Slashdot Mirror


Open Source Batch Management?

Asgard asks: "My employer is currently running a commercial batch management platform. Unfortunately the licensing model makes it unfeasible to run it in the development / testing environments, leading to poor usage of the tool and unexpected failures in production. I'm looking for an equivalent Open Source tool and am wondering how others have approached the problem. Does Slashdot have any suggestions?" Imagine a system like cron, but with job dependencies. Are there any batch systems out there like this? "The tools I've found through web searches mostly treat 'batch management' from the cluster perspective -- a user submits an ad-hoc job and the tool figures out where and when to run it based on load and architecture requirements. Instead I am looking for something that manages daily schedules of jobs based on their dependencies with other jobs and external events, such as files arriving or time.
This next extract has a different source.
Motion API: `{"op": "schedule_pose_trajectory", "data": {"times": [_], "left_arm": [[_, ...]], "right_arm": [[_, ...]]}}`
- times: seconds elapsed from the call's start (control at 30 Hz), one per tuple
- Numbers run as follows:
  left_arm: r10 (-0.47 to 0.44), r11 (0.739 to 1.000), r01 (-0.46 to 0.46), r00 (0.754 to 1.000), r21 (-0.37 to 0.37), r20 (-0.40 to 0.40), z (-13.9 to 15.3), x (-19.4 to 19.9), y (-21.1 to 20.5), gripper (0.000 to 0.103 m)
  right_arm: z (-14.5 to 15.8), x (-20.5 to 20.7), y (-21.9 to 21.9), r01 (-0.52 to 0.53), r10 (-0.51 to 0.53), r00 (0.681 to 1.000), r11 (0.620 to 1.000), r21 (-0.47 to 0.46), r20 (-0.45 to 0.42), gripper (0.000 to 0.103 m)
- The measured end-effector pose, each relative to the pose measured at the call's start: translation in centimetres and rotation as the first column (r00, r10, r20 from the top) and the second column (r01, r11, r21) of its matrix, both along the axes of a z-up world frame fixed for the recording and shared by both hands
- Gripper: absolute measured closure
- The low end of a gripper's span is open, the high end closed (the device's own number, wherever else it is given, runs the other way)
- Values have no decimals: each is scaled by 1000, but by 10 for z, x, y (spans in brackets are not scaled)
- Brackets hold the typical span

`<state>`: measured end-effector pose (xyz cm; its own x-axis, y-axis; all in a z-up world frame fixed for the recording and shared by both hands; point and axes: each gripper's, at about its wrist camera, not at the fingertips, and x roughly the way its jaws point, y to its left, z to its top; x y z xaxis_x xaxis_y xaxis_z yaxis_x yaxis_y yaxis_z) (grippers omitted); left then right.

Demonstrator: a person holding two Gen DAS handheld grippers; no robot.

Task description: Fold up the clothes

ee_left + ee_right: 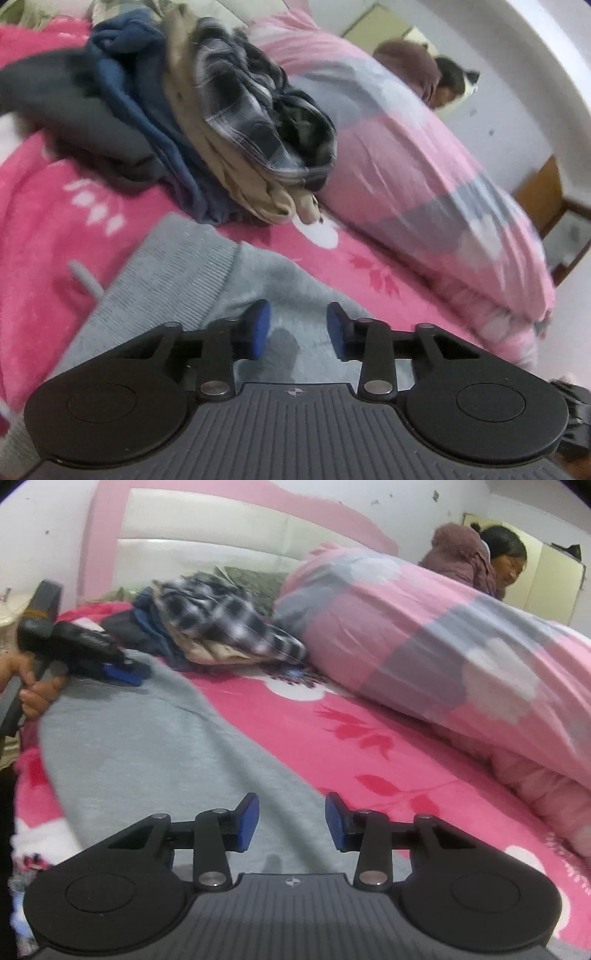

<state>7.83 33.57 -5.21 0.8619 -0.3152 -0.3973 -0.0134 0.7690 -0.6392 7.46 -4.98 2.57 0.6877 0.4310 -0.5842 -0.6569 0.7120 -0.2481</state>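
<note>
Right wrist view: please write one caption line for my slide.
Open right gripper above a grey garment spread on the pink bed, left gripper at its far end.

both cameras sit low and close over the grey sweater (pixel 192 273), looking forward across the pink bed (pixel 332 731). both views share the clothes pile (pixel 221 122) and rolled quilt (pixel 443 646).
</note>
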Motion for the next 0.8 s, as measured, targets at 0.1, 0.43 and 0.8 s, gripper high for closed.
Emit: {"op": "schedule_pose_trajectory", "data": {"times": [0.1,0.43,0.8], "left_arm": [[-6,1000,6,1000,15,14,-5,-1,1,74],[-10,998,7,998,67,54,-7,-7,-4,75],[-13,998,9,998,70,59,-8,-6,-3,75]], "right_arm": [[-4,39,-5,-10,10,998,1000,14,-57,64],[-53,97,8,-110,113,943,994,30,-314,65],[-46,93,12,-231,230,891,972,46,-393,65]]}}
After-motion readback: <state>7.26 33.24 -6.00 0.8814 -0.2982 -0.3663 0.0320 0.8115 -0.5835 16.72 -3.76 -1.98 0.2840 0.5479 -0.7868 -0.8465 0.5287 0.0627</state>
An example might be that every day jobs a, b, c, and d must run. Job a must not run before 9pm and requires file X to be present. Jobs b and c depend on a completing successfully. Job d must run after 2am and after b and c have completed successfully. If job c fails then an operator must fix the issue and rerun it, after which the tool will move on to job d. "

11 of 37 comments (clear)

  1. For a second there ... by one9nine · · Score: 3, Funny

    I thought it said Open Source Bath Management.

    Maybe I speak for myself, but some things are better off left proprietary.

  2. Systems like this are handy by blincoln · · Score: 3, Interesting

    I don't know of any OSS systems like this, but they are *very* useful for larger companies.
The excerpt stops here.